I’m currently trying to run a sort on some bed files. The instructions for the sort are:
sort -k1,1 -k2,2n -k3,3n
however, I’m having difficulty translating this to the sort tool in Galaxy. Is the K1, k2, k3 referring to the columns? and if so, what do 1, 2n and 3n refer to? Any help would be appreciated.
Means to start sorting at the first column and stop sorting this way at the first column (otherwise the sort would apply from whatever the “start” was until the end of the line). Limiting to the first column is important because the “sorting type” to apply differs by column. In this case, the sorting is “alphabetical”. But see the tool form – alphabetical for any letters in the first column (a-b) will be what humans expect but any numbers after may not be. Example: “11” comes before “2” because the first character of “11” (1) is smaller than the first character of “2” (2).
-k2,2n
Sort the second column with a “numerical” sort (“n”) – that means smallest to largest number. For this case, “2” would be smaller than “11” and listed first.
-k3,3n
Sort the third column, same rules as the second column (numerical aka “n”).
In practical terms, these methods will “coordinate sort” the first three columns of a bed file. Most bioinformatics tools are designed to interpret chromosome positions this way for bed datasets. The rest of the line isn’t considered, just passed through the tool associated with whatever was originally included per line after the “chrom-start-stop” data.

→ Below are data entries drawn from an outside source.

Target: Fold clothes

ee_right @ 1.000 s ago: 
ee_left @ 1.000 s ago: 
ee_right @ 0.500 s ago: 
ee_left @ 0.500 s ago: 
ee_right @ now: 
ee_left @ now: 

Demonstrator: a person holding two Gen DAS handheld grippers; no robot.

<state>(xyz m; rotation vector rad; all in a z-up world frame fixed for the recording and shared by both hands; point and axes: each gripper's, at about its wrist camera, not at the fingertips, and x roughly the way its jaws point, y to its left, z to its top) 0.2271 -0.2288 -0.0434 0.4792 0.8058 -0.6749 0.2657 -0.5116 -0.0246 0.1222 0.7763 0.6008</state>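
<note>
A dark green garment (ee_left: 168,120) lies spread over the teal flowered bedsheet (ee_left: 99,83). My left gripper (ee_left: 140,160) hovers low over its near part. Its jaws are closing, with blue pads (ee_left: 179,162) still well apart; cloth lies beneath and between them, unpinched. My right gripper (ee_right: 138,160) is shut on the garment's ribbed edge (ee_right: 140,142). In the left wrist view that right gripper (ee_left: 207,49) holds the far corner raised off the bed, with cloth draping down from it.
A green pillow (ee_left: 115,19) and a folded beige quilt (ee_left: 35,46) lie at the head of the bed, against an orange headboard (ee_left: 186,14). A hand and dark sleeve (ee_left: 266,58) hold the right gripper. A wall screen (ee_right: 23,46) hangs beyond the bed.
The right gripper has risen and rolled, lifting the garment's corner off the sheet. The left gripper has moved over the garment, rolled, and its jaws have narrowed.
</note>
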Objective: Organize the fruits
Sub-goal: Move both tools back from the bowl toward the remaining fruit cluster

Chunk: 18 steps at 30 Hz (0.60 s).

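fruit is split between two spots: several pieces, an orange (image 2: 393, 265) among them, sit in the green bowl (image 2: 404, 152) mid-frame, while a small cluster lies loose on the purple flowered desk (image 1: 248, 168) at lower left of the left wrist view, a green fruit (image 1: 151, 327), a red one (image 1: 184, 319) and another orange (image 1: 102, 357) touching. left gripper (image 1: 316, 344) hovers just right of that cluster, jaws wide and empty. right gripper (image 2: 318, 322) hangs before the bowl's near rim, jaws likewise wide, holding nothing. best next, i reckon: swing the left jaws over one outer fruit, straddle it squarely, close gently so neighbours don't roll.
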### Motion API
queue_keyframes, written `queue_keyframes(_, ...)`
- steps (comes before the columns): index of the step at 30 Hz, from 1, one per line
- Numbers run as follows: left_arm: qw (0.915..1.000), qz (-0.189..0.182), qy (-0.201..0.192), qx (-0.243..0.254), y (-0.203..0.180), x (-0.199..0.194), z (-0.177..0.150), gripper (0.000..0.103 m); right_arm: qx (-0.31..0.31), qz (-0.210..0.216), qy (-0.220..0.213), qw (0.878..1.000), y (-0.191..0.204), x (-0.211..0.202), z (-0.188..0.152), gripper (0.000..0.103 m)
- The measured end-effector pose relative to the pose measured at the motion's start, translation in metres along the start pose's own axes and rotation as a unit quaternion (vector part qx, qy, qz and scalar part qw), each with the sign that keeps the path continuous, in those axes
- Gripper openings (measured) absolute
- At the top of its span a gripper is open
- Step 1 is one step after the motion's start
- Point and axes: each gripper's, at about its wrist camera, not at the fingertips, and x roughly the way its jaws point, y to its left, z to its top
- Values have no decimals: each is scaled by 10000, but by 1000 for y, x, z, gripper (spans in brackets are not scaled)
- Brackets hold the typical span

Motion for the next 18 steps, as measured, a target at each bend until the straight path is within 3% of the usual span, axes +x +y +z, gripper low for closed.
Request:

Try different sort conditions on your data a few different ways, you’ll notice the difference. The tool form also has a few examples that should help to clear up why the command-line was written that way.
Thanks for the detailed reply. That makes it a lot clearer for me, I’ve tried running it and it looks like it’s working. I had been contemplating download files and running them through cut & sort on my conda build and re-uploading to galaxy. Glad I won’t have to.